Open jowens opened 4 months ago
@jowens If you use another tool for the extraction other than pandas, do you get a different result?
I didn't implement any of this, and haven't checked the implementation but my guess is going to be that;
a) reading a grid based table is straight forward.
b) accounting for rowspan
or colspan
separately is an extension to a) which is not too difficult.
c) accounting for simulataneous cross-over of rowspan
and colspan
is really difficult and needs initial passes or very specific structuring. It probably isn't tested.
Can anyone confirm?
If you use another tool for the extraction other than pandas, do you get a different result?
Suggestion for that other tool? I'm happy to try.
@jowens a quick search on google gives this html-extractor - havent used it though (caveat). i asked the earlier question, to see if there is a tool that does it right and we can compare against them. it seems @attack68 has looked into your question more and may have figured out the possible bug?
Just for posterity, here's the specific Wikipedia revision we're discussing here, in case it gets edited:
https://en.wikipedia.org/w/index.php?title=Template:AMD_Radeon_Pro_V_series&oldid=1220301074
and here's a gist where I extracted everything between <table>
and </table>
:
https://gist.github.com/jowens/8e42fa17a5af4bc16284cfab56ef1473
html_table_extractor has similar behavior (same errors).

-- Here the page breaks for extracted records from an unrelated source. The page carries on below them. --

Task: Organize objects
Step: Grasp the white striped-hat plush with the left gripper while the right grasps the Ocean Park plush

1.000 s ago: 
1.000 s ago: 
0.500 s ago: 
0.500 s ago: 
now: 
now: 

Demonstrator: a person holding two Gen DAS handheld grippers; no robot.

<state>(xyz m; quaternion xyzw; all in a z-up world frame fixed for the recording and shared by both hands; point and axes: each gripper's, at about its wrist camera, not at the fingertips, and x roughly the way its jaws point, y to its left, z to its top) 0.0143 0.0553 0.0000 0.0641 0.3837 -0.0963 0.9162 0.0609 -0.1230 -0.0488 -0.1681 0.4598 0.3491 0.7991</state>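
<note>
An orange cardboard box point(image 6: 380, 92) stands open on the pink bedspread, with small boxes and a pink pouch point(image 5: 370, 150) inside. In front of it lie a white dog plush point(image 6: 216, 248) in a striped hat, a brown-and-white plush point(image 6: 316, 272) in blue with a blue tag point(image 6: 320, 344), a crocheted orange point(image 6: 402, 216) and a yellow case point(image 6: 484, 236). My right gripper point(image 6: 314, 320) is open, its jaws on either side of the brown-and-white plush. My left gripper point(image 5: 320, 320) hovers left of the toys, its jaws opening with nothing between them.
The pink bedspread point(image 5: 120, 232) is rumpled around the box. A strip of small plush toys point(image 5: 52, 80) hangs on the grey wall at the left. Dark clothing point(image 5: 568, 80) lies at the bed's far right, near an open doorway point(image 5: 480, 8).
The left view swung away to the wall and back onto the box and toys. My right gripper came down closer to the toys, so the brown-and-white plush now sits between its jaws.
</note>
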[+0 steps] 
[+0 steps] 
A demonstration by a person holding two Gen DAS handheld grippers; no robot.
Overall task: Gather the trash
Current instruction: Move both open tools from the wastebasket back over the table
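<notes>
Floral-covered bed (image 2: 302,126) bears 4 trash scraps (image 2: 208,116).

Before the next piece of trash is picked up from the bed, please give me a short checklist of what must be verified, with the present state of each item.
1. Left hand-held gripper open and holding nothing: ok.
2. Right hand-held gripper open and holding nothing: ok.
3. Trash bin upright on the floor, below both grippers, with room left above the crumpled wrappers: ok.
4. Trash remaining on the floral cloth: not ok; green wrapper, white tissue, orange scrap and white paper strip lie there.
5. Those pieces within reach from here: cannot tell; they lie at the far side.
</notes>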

Here's a quick test:
https://gist.github.com/jowens/bd15b42accaa20e9c403af89719a5256
(which just has the table manually in the source code).
Here's the last line of the output, which corresponds to what's in the issue description.
['Radeon Pro V620(Navi\xa021)[10][11]\n', 'Nov 4, 2021\n', 'RDNA 2TSMC\xa0N7\n', '26.8×109520 mm2\n', '4608:288:128:7272 CU\n', '18252200\n', '525.6633.6\n', '233.6281.6\n', '33,63840,550\n', '16,81920,275\n', '1,0511,267\n', '32\n', '512\n', 'GDDR6256-bit\n', '128 MB\n', '16000\n', 'PCIe\xa04.0×16\n', '—\n', '300\xa0W\n']
FWIW I just tested with read_html
's flavor="lxml"
and flavor="bs4"
and they both returned identical results.
So is the summary here that all tools you have tested for parsing this table, including pandas, return the same results, and that those results are all incorrect.
Well, two tools (pandas and html_table_extractor), and those two tools return consistent but incorrect results, where incorrect is compared to how a web browser renders it.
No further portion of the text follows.